Work request: The line holding "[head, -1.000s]" and every line after it through the end of the entries below: retype these exactly and nothing more.
******************************
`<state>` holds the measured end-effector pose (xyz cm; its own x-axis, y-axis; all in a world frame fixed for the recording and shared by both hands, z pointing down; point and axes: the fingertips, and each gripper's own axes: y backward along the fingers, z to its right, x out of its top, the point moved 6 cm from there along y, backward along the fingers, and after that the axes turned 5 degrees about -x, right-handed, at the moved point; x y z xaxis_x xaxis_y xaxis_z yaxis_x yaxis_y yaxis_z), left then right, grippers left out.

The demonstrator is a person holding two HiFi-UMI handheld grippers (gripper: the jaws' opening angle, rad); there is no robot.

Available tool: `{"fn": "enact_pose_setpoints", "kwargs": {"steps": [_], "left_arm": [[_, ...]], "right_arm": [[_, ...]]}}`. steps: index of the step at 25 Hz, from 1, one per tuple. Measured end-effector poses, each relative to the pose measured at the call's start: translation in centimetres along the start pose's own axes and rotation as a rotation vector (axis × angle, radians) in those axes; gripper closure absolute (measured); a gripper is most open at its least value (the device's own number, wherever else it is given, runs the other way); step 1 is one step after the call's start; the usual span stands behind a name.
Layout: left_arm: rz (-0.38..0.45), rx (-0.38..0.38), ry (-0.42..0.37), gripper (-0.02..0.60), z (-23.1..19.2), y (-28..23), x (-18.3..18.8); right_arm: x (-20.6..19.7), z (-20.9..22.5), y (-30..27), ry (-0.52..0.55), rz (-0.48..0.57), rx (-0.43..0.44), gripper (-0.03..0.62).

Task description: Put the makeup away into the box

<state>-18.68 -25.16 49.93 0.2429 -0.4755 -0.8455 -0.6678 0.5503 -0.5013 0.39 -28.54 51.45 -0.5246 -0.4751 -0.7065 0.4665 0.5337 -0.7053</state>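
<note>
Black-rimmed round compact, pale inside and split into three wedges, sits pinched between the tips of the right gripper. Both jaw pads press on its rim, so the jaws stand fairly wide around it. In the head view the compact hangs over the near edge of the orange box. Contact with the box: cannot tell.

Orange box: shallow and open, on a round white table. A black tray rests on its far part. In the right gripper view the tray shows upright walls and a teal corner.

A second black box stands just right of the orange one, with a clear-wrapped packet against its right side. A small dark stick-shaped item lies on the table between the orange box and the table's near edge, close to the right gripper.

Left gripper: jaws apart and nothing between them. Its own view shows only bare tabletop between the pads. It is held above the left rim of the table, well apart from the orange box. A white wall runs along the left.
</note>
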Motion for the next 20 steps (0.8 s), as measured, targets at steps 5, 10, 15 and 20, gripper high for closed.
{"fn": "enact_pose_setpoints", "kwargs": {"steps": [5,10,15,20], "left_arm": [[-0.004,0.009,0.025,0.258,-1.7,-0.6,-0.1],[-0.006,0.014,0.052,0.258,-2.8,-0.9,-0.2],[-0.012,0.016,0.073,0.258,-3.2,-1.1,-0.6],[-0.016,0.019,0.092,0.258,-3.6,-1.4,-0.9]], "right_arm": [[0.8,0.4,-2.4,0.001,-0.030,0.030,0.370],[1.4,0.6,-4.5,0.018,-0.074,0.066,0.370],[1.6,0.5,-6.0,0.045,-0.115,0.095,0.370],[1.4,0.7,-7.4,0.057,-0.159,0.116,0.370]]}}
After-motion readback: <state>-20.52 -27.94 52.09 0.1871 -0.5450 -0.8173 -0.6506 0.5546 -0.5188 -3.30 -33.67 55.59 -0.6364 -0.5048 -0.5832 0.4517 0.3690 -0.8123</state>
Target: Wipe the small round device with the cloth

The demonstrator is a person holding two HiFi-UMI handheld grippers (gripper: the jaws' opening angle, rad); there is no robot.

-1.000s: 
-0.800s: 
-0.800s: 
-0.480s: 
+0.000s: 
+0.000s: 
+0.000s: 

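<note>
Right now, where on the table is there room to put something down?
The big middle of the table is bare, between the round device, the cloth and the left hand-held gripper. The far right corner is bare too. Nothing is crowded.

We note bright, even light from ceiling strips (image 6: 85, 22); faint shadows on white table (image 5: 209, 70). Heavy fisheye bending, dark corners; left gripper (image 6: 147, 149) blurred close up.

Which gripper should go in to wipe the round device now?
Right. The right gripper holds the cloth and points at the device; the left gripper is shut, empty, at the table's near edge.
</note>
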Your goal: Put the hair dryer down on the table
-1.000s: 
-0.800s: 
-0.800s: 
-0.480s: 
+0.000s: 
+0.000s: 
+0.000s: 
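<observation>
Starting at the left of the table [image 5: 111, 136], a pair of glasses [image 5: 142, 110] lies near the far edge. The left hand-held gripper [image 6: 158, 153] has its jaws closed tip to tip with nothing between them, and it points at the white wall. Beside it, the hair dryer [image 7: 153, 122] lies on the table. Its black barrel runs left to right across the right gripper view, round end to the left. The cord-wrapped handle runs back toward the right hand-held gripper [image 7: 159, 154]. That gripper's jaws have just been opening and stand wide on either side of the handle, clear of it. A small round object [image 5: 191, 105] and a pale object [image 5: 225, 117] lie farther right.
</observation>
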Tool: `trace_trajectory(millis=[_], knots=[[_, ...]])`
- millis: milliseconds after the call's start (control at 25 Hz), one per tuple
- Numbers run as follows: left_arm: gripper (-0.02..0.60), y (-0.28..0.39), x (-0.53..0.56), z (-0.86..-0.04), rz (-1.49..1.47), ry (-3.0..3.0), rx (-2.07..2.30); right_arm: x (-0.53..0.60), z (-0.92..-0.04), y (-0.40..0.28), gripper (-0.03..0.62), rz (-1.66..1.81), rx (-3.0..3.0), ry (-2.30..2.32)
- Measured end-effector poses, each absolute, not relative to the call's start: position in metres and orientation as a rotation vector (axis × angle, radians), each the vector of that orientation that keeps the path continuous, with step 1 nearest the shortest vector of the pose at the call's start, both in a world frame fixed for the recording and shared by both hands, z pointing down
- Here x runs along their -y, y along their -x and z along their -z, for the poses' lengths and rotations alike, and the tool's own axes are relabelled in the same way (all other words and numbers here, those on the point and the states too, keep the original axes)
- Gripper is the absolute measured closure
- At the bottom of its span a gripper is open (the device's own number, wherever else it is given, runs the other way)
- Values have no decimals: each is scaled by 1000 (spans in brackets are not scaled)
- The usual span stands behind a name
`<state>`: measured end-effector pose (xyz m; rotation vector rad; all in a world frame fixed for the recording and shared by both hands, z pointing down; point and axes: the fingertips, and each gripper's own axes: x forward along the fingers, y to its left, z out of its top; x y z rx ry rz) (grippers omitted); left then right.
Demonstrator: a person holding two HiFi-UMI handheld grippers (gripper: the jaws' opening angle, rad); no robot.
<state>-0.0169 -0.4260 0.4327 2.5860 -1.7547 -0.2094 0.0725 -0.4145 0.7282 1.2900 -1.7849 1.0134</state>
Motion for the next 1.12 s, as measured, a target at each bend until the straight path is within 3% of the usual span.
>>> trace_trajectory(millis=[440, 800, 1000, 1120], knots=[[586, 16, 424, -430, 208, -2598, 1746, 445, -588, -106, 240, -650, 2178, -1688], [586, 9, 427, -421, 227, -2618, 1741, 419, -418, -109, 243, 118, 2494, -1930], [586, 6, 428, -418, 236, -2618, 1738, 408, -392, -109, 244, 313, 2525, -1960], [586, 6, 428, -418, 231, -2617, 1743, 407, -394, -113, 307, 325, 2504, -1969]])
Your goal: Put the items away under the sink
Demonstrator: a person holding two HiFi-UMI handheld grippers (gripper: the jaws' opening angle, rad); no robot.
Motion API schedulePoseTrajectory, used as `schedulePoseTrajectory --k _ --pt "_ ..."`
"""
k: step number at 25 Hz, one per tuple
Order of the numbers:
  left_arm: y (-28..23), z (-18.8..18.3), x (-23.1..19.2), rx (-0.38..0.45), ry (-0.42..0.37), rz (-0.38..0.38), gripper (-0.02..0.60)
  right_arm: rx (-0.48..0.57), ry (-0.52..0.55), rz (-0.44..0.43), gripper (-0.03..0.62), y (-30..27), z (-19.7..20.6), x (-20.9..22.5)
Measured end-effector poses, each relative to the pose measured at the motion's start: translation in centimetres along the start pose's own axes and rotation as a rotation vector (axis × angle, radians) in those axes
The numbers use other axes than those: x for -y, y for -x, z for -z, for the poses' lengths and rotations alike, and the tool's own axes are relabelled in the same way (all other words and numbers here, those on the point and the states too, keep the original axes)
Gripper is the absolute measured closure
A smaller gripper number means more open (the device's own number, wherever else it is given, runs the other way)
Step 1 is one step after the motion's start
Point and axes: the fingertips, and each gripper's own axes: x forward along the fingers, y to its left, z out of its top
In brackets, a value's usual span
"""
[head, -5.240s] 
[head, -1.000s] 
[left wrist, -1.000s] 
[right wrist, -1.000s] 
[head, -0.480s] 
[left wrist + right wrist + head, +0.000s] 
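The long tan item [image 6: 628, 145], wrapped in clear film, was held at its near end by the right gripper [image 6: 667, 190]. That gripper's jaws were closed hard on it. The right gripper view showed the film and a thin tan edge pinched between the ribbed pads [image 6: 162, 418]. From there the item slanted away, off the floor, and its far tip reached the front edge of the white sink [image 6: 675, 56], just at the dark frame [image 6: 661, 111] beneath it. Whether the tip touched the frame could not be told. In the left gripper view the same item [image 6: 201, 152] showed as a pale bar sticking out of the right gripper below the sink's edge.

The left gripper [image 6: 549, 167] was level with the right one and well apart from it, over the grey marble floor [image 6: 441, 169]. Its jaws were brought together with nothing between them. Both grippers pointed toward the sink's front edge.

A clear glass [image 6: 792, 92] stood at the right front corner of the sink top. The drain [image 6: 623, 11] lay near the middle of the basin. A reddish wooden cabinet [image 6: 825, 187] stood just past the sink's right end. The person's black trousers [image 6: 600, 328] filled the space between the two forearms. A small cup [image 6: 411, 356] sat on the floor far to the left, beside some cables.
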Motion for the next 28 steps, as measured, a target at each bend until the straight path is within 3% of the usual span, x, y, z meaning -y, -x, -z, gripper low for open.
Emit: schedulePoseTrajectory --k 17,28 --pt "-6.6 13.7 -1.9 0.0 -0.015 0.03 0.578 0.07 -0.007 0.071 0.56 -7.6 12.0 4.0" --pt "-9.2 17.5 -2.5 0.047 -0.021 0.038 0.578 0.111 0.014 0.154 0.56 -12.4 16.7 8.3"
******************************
Written response:
[head, -1.000s] 
[left wrist, -1.000s] 
[right wrist, -1.000s] 
[head, -0.480s] 
[left wrist + right wrist + head, +0.000s] 
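The long tan item [image 6: 628, 145], wrapped in clear film, was held at its near end by the right gripper [image 6: 667, 190]. That gripper's jaws were closed hard on it. The right gripper view showed the film and a thin tan edge pinched between the ribbed pads [image 6: 162, 418]. From there the item slanted away, off the floor, and its far tip reached the front edge of the white sink [image 6: 675, 56], just at the dark frame [image 6: 661, 111] beneath it. Whether the tip touched the frame could not be told. In the left gripper view the same item [image 6: 201, 152] showed as a pale bar sticking out of the right gripper below the sink's edge.

The left gripper [image 6: 549, 167] was level with the right one and well apart from it, over the grey marble floor [image 6: 441, 169]. Its jaws were brought together with nothing between them. Both grippers pointed toward the sink's front edge.

A clear glass [image 6: 792, 92] stood at the right front corner of the sink top. The drain [image 6: 623, 11] lay near the middle of the basin. A reddish wooden cabinet [image 6: 825, 187] stood just past the sink's right end. The person's black trousers [image 6: 600, 328] filled the space between the two forearms. A small cup [image 6: 411, 356] sat on the floor far to the left, beside some cables.
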Motion for the next 28 steps, as measured, a target at each bend until the straight path is within 3% of the usual span, x, y, z meaning -y, -x, -z, gripper low for open.
Emit: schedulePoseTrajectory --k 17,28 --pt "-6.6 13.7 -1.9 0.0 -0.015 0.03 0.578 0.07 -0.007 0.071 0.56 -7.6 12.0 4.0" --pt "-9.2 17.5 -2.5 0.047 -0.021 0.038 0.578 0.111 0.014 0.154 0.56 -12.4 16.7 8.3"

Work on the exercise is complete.